Two faculty members later told us that the Class of 1985 was one of their all time favorites, that we would go on to fame and fortune and become “masters of the universe.”

So what made us different? Looking back, we weren’t “heavy,” if anything we were “light.” Our senior year was good to us. We were diverse in every sense of the word. We had good times, we had spirit and we had fun. We looked out for one another. It was simple as that. My senior class was different than my parents’ class. But we were different. We were a new Santa Rosa High School generation—and proud of it.

Remember When – The Best Years 1985

by Jenny Treadway and Hillary Wootton, Class of 1985

“These are the best years of your lives,”
Say the parents of 1985.
That’s what they tell us high school should be,
But was it really that way for you and for me?
Parents think it’s all football and cheerleading,
Instead of writing essays and lots of book reading.
We read Shakespeare and Salinger and Orwell too,
And had hard mathematics courses—not just 2+2

As sophomores we cowered under the dominating seniors,
And now that we’re there, we deserve our tenures.
As juniors we survived the inevitable term papers,
And listened to tales of Democrew capers.

There was some fun in the midst of it all,
The many activities through spring, winter and fall.
There were rallies, dress-up days, and dances to attend,
And through it all, we reached Nirvana in the end.

Today we are seniors, the last day we’ll be,
For most it’s not the last school campus we’ll see.
After this we’ll go to Berkeley or Stanford or UCJC,
“To prepare for the future,” whatever it may be.

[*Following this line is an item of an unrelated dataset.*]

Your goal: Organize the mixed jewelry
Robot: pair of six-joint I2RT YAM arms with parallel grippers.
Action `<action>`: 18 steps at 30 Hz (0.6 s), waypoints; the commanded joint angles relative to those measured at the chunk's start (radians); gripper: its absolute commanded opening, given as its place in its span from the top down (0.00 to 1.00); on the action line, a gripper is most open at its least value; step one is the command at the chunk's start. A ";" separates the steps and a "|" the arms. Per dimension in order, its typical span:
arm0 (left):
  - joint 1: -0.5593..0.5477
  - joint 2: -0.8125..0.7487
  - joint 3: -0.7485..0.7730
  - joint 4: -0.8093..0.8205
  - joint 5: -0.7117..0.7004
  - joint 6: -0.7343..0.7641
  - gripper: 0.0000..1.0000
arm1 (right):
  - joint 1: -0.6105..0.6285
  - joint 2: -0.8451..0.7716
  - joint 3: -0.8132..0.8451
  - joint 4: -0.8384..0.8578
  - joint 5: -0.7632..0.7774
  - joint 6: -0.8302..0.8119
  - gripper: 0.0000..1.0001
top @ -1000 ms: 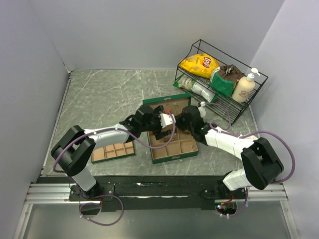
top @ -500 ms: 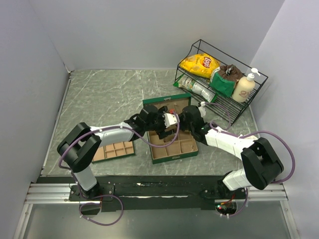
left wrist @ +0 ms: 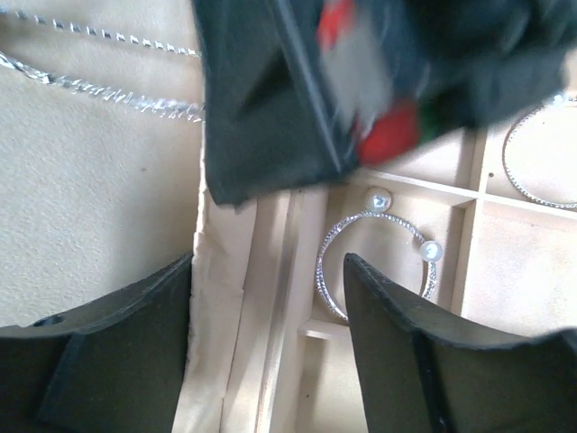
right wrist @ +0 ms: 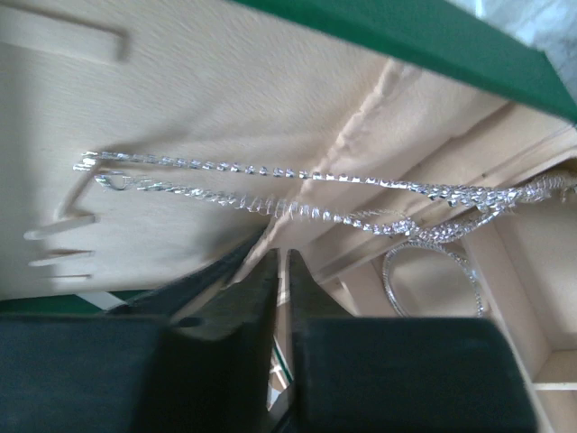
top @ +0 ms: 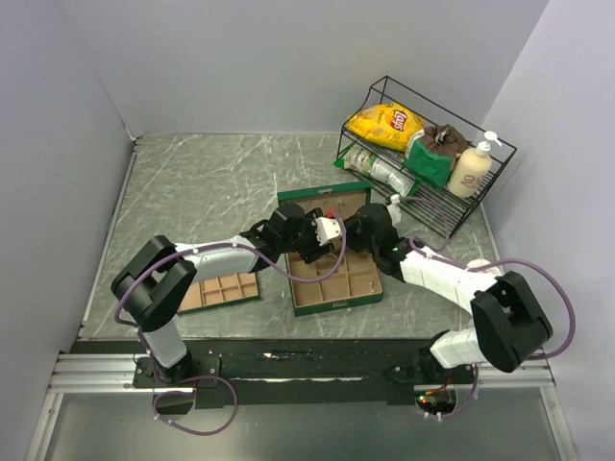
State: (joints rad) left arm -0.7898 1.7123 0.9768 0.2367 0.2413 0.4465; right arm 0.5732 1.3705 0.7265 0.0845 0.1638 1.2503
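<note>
The jewelry lies in the green box [top: 333, 300] with tan compartments. Two fine silvery chains [right wrist: 270, 194] lie across the tan lid lining, also in the left wrist view [left wrist: 99, 86]. A wire bangle with two pearl ends [left wrist: 374, 262] lies in a compartment, and a second bangle [left wrist: 541, 167] lies to its right. Another bangle [right wrist: 433, 275] shows in the right wrist view. My left gripper [left wrist: 266, 280] is open and empty over the lid hinge. My right gripper [right wrist: 281, 271] has its jaws nearly together, empty, just below the chains. Both grippers [top: 312, 235] [top: 360, 230] meet over the box.
A flat tan divided tray [top: 219, 290] lies left of the box. A black wire rack [top: 423, 158] with a chip bag, a bottle and packets stands at the back right. The right gripper's black body [left wrist: 388, 81] fills the top of the left wrist view.
My left gripper has moved right, further over the box. The box and my right arm have shifted slightly to the right.
</note>
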 commanded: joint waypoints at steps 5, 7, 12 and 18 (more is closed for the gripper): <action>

High school’s role in the “college experience”
Is to coach the student in lecture endurance,
Through hours of psychology, chemistry and physics,
We can’t list them all—those periods one through six.

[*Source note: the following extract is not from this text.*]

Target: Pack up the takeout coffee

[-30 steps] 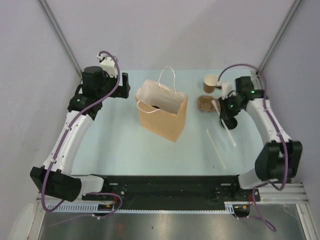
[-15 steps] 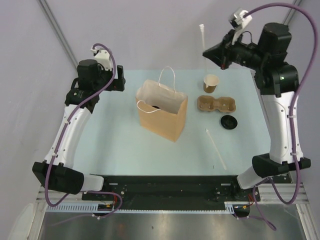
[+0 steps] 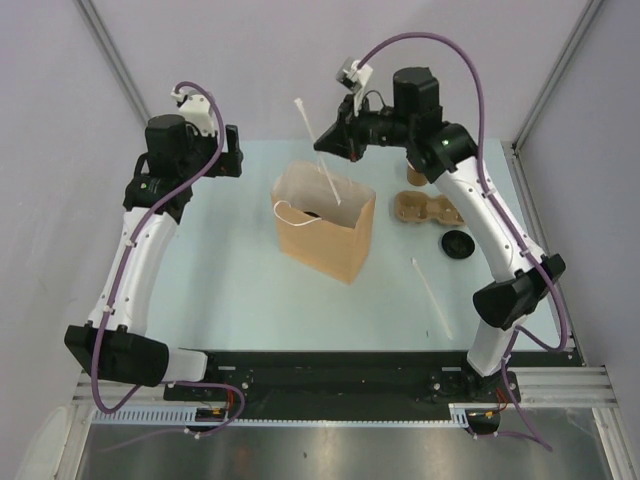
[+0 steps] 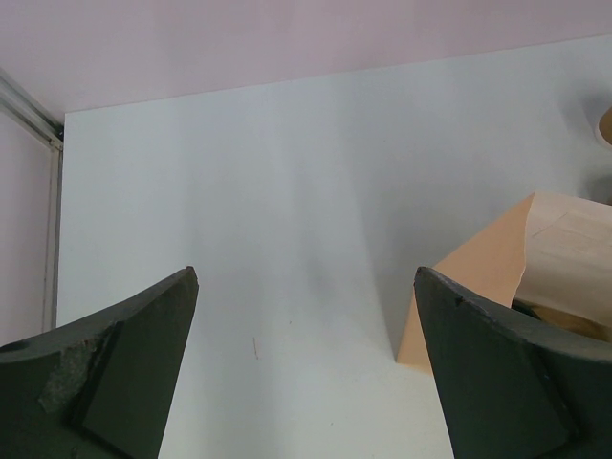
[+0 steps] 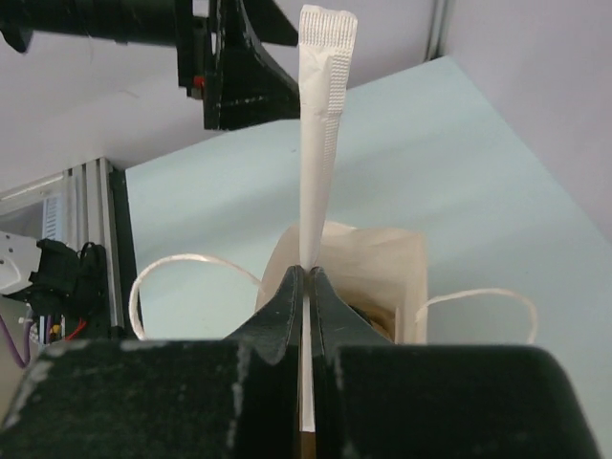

Finally we graduate and we’re glad it’s hap’ning,
But, like the koan of one hand clapping,
We’re also sad it’s time to go, we hate to leave,
But, of course, no one will grieve.

The juniors will be seniors,
And the sophomores—juniors.
It’s an endless cycle, this changing of classes,
As long as the teachers continue to pass us.

So unto life we go as prepared as can be,
To do our best and be all that we can be.
Most of us will work for the rest of our lives,
Some will become husbands, some will become wives.

Soon come the children who whine, cry and drool,
Then in five long years, we send them to school.
Through years of orthodondists, dermatologists and much, much more
They enter high school as a lowly sophomore.

Soon we’ll say, “These are the best years of your lives, enjoy it as it is.”
“You have it easy,” we’ll remind, and give them all that biz.
We’ll say, “We had to walk ten miles barefoot each day—
It was terrible, walking up hill, both ways.”

Then we’ll remember the fun that we had,
And all the things that we did in those years before grad.
We’ll remember the times that we shared with our friends,
And all the things we wished we could do again.

So, maybe in spite of all the hard work we’ve done,
These three years of high school have been fun.
So, in twenty years we’ll think back and sigh,
Maybe they were the best years of our lives.